Currently, the curfew in kyiv is extended from eleven at night to five in the morning, a much more suitable time for the hotel industry, which is beginning to raise the blind and is grateful for the existence of shipping ‘apps’ at home For Ivan, Glovo has also become a welcome source of income since he stopped volunteering. “The rates have tripled or quadrupled, and they are paid in just one or two days. My whole family lives with what I earn, because my parents are unemployed », he says. Before, it was he who lived off them.

fundraising

“Thanks to a crowdfunding campaign, I bought the bulletproof vest,” says a civilian combatant

OA did get accepted into the Territorial Forces when he signed up to fight the Russians. However, his superiors warned him that he would not have the most adequate protective equipment. “So I started a ‘crowdfunding’ campaign on the internet,” says this 20-year-old computer scientist, who prefers to remain anonymous. “Within a few hours, people had donated more money than I needed for the bulletproof vest,” he recalls. Others followed in his footsteps with equal success.

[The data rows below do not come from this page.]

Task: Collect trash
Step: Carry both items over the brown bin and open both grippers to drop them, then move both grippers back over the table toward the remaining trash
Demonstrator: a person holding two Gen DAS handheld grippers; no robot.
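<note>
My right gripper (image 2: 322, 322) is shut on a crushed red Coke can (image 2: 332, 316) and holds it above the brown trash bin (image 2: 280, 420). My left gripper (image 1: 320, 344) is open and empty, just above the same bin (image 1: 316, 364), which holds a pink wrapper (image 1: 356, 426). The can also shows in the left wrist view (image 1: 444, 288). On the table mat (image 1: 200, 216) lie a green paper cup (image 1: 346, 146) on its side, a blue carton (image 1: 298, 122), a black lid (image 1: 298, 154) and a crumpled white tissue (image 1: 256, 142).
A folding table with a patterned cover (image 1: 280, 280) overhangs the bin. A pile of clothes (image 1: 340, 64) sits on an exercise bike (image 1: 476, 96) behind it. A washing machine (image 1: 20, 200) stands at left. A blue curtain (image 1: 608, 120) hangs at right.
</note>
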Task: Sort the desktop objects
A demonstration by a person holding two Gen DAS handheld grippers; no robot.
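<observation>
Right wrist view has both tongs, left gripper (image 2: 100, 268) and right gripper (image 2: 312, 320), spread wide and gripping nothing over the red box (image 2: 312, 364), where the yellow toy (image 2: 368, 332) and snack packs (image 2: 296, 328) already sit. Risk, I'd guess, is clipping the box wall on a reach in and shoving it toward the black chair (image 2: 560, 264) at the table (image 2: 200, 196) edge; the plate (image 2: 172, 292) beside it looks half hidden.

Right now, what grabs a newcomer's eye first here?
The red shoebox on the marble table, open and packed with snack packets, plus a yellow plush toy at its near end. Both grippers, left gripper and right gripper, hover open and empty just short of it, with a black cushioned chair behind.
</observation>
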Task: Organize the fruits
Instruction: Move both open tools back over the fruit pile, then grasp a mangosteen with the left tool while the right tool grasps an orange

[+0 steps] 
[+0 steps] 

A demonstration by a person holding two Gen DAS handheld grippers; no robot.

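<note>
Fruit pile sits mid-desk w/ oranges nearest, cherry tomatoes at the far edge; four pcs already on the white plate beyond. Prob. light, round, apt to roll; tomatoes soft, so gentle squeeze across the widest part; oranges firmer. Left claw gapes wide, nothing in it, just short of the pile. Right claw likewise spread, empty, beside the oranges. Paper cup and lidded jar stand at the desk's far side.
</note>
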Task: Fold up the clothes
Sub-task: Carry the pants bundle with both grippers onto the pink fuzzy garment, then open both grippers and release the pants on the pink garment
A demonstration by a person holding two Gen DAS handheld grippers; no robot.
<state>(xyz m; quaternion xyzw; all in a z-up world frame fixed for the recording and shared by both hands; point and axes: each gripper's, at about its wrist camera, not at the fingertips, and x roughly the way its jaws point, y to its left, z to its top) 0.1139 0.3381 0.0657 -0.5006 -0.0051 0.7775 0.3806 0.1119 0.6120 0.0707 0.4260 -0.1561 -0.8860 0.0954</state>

Countless campaigns in cyberspace have raised “heavy” funds for the Ukrainian Armed Forces, although the Ministry of Defense does not detail how generous they have been. “The diaspora is being very active and the resources are very welcome. Many donations with cryptocurrencies are even arriving », comments the young fighter, who has already returned to his house in kyiv and has donated his vest so that whoever relieves him does so with a certain guarantee of security.